Tout sécurisés qu’ils soient, les regroupements sous forme d’une société (SEL) exploitant jusqu’à cinq officines pourront toujours présenter un danger majeur récurrent en officine : la faiblesse de capitaux propres. Dans ces conditions, ce sont les comptes courants d’associés qui assurent le financement. Or le capital, c’est ici le pouvoir, et si ces comptes courants ont été limités par décret (23 juillet 1992) « pour préserver l’indépendance professionnelle de l’exploitant » (comptes limités à deux fois la part de capital pour l’associé exerçant et à une fois pour le non-exerçant), Isabelle Adenot note que de nombreux détournements existent : pactes d’associés, contrats de prestations, conventions de prête-nom, cessions de part en blanc… Elle alerte quant à la signature de tels documents. Des cas de comptes courants associés liés à des grossistes de certaines officines ont déjà été rapportés. Or il s’agit d’une pratique formellement interdite.

Les adjoints : quand, comment ?

– Isabelle Adenot rappelle une piste qui permettrait aux adjoints d’investir dans l’officine : détenir des « parts en industrie » à côté des parts en capital. Proposition décortiquée dans le rapport Daigre commandé par l’Ordre (voir Le Moniteur n° 2507, le commentant en exclusivité). Elle y ajoute l’« intéressement ». La réflexion a été engagée sur ces points à l’Ordre. Avec certaines interrogations : selon quels critères calculer le montant de parts en industrie et le partage des bénéfices… et des pertes éventuelles ? Dans quelles conditions le pharmacien associé en industrie conserverait certains droits sociaux et fiscaux attachés au statut de salarié ?

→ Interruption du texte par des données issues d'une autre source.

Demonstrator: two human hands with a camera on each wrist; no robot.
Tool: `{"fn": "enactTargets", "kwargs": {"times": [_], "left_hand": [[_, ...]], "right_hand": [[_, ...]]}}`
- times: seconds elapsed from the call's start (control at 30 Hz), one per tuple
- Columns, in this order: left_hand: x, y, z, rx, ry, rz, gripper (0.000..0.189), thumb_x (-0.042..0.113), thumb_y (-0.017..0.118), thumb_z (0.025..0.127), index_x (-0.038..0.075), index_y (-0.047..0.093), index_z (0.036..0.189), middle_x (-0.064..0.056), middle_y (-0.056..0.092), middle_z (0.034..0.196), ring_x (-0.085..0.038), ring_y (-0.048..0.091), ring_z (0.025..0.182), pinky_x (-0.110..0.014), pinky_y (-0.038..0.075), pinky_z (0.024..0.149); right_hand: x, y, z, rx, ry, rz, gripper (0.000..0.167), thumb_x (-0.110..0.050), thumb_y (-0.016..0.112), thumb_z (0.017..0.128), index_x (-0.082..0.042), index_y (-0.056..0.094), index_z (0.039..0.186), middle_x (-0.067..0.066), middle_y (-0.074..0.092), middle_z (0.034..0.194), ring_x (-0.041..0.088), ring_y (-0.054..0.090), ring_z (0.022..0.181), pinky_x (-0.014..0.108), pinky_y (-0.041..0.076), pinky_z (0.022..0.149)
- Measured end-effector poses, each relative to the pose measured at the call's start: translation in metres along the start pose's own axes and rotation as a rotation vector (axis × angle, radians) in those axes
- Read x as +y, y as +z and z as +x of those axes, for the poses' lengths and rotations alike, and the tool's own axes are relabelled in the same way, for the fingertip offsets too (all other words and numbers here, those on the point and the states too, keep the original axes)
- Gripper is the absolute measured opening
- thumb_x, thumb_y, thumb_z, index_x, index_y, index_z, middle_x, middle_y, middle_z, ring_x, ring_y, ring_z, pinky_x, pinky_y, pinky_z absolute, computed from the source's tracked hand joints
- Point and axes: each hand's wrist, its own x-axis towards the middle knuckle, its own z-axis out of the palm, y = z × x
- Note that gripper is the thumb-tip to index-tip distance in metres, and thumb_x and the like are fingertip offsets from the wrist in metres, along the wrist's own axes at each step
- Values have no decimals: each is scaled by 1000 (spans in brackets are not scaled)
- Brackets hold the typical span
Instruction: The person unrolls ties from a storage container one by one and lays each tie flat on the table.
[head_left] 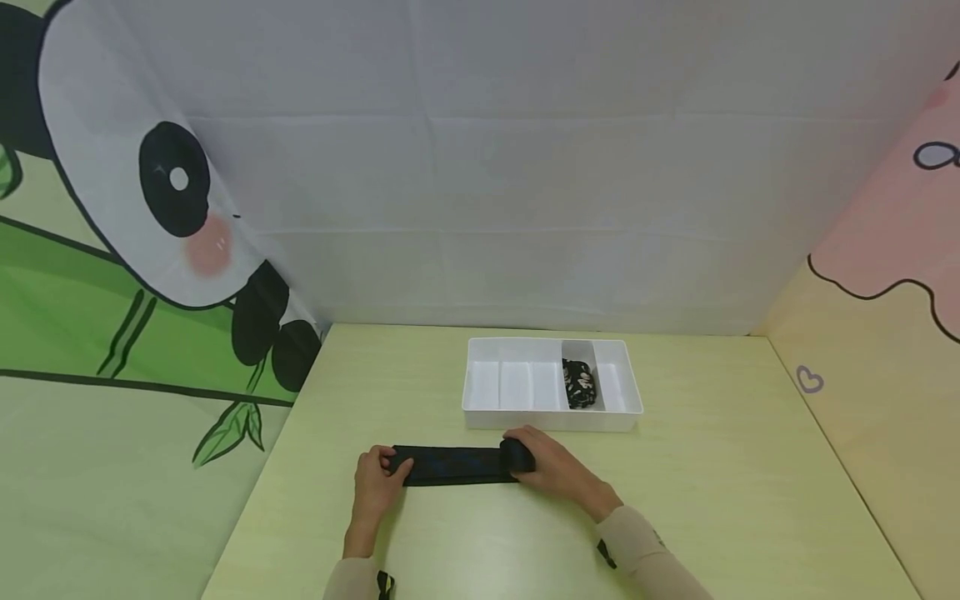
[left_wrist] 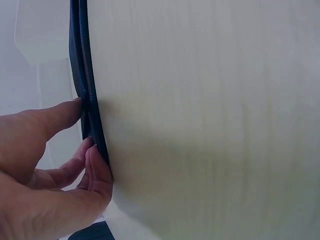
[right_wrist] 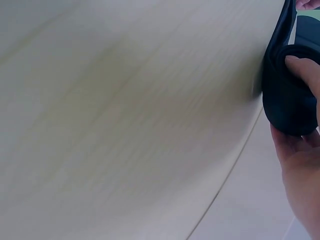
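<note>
A long dark strip of folded cloth (head_left: 453, 465) lies across the table in front of the white tray. Its right end is wound into a thick roll (head_left: 516, 456). My right hand (head_left: 555, 467) grips that roll, with the thumb at the coil's side in the right wrist view. At the flat left end, my left hand (head_left: 375, 487) pinches the cloth between thumb and fingers. The layered edge of the cloth (left_wrist: 85, 55) shows in the left wrist view. Just behind the strip stands the white divided tray (head_left: 551, 421).
A black bundle with a pale pattern (head_left: 579, 385) sits in one narrow compartment of the tray. The pale wooden table (head_left: 720, 483) meets a white cloth backdrop (head_left: 525, 208) at the back. Printed cloth panels flank it left and right.
</note>
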Motion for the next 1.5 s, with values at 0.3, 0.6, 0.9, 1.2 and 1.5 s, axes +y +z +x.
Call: {"fn": "enactTargets", "kwargs": {"times": [0.3, 0.6, 0.9, 1.2, 1.5], "left_hand": [[1, 2, 0, 17, 3, 7, 33, 10, 76, 92, -9, 57, 111, -18, 50, 97, -27, 54, 82, -37, 46, 74], [1, 4, 0, 19, 1, 5, 33, 10, 76, 92, -9, 57, 111, -18, 49, 96, -27, 54, 82, -38, 46, 74], [0, 4, 1, 20, 7, 13, 33, 10, 76, 92, -9, 57, 111, -19, 50, 96, -27, 54, 82, -39, 46, 74], [1, 4, 1, 19, 8, 14, 33, 10, 76, 92, -9, 57, 111, -19, 50, 97, -28, 55, 82, -39, 47, 74], [0, 5, 1, 13, 4, 7, 33, 10, 75, 93, -9, 56, 112, -19, 49, 98, -28, 54, 83, -40, 47, 76]], "right_hand": [[5, -4, -7, 16, -9, -7, 62, -8, 88, 81, -3, 57, 135, 8, 63, 127, 22, 62, 113, 45, 52, 97], [11, -9, -13, -1, 13, -21, 61, -9, 87, 82, -3, 57, 136, 10, 62, 129, 25, 61, 115, 47, 51, 98], [16, -12, -18, -9, 26, -22, 60, -12, 86, 84, -5, 57, 137, 9, 61, 132, 25, 59, 121, 47, 49, 102], [16, -17, -23, -6, 38, -41, 59, -13, 86, 84, -4, 58, 136, 11, 61, 134, 28, 58, 124, 47, 47, 104], [22, -20, -29, 2, 47, -51, 61, -12, 87, 83, -3, 58, 136, 12, 62, 133, 29, 59, 122, 48, 48, 102]]}}
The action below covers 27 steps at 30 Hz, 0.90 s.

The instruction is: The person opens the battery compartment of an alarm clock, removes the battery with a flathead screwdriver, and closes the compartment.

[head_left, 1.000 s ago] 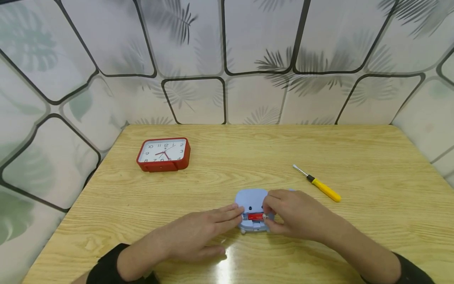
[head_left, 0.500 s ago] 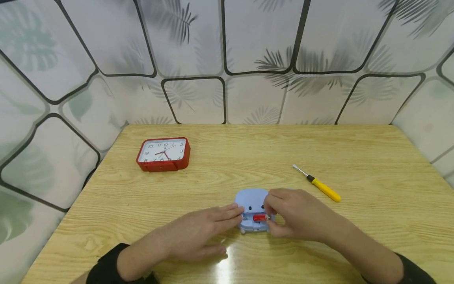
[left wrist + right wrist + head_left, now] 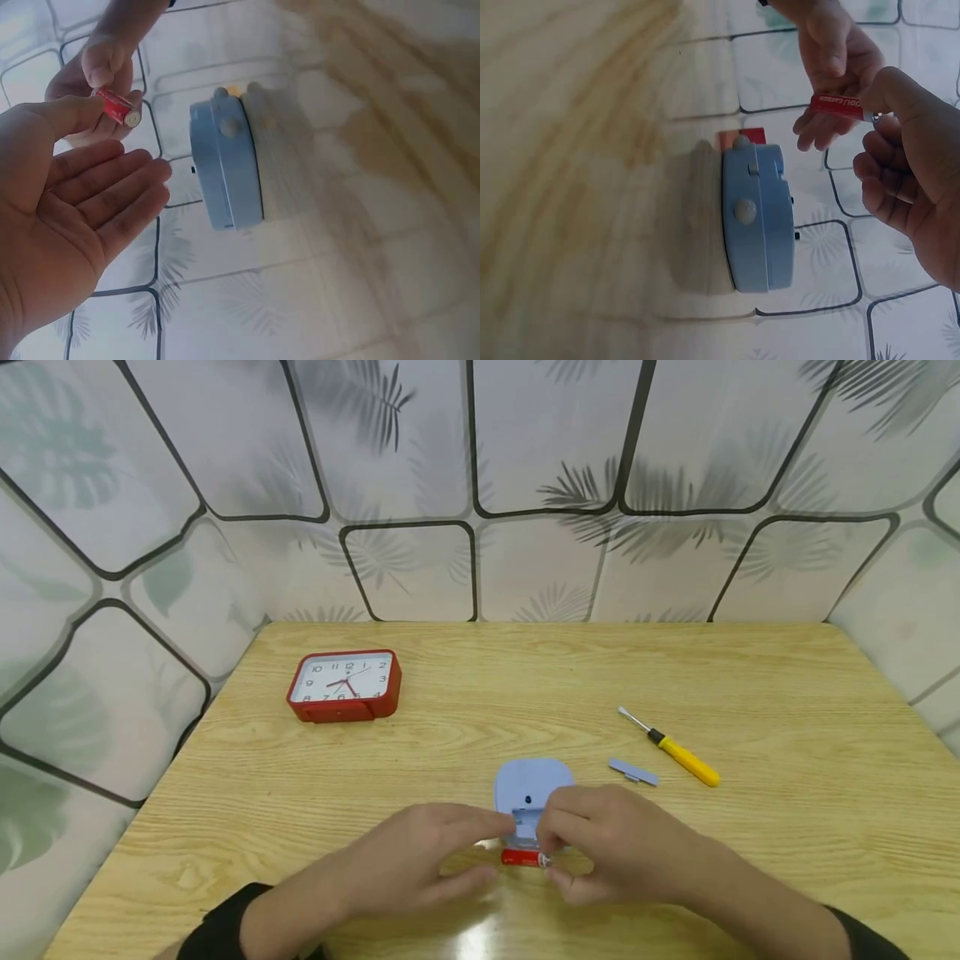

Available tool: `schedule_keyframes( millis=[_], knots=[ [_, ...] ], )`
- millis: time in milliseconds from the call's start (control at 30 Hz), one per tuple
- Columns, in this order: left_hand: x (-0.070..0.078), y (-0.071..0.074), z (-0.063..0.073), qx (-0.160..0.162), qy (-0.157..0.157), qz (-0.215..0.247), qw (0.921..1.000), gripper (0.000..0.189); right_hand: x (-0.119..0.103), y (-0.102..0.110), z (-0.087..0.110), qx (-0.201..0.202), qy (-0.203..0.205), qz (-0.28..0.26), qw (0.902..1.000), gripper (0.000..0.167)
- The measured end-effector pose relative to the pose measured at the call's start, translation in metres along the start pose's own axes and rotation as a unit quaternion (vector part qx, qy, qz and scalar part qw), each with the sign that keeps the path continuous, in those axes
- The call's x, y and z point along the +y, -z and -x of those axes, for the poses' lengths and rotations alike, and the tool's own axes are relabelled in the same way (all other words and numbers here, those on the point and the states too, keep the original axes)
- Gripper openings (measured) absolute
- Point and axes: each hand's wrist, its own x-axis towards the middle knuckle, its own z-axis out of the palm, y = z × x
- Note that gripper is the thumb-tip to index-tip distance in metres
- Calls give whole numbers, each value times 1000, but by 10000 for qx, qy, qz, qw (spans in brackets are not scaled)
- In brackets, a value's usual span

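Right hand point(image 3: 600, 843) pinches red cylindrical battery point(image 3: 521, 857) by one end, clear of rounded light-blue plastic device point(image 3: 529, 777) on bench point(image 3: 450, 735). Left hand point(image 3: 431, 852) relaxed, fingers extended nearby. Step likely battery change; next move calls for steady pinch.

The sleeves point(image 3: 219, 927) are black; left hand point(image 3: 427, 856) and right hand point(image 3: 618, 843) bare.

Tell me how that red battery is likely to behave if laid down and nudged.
The red battery would probably roll if nudged on its side, since its body is a round cylinder. It is likely stiff rather than floppy: pinched near one end by the right hand, it sticks out straight with no visible sag.
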Motion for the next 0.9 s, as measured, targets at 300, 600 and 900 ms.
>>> schedule_keyframes(
  millis=[300, 600, 900],
  knots=[
    [12, -1, 0, 105, -318, 464, 9984, 29, -8, -4, -3, -15, 125, -65, 9999, 6],
    [19, -6, -1, 379, -370, 609, 9967, 18, -12, -12, -6, 59, 503, -22, 9987, 7],
    [17, -2, 1, 527, -135, 573, 9969, 19, -15, -8, -6, 38, 38, 289, 9996, 24]
  ],
)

Bernard Capdeville estime que l’entrée des adjoints dans le capital, pour nécessaire qu’elle soit, peut très bien se faire en dehors du cadre de MURCEF ! « ça se jouera au niveau de chaque entreprise, analyse de son côté Patrice Devillers. L’apport en industrie ne doit pas être le seul outil à disposition des confrères. C’est là-dessus que doit porter la prochaine expertise. A cet égard, il faudra bien réfléchir à revaloriser la rémunération des adjoints. » Ou convaincre les banquiers de leur accorder des emprunts ! Dans certaines sociétés, l’association avec un adjoint est déjà possible. Il s’agit donc d’une question de volonté et de dialogue. « Il n’y a pas que l’argent, il faudra aussi leur en donner l’envie, note Isabelle Adenot. Beaucoup se détournent de l’officine. » « Il faudra aussi que les adjoints apprennent à prendre des risques… », remarque Jérôme Parésys, président de la section D.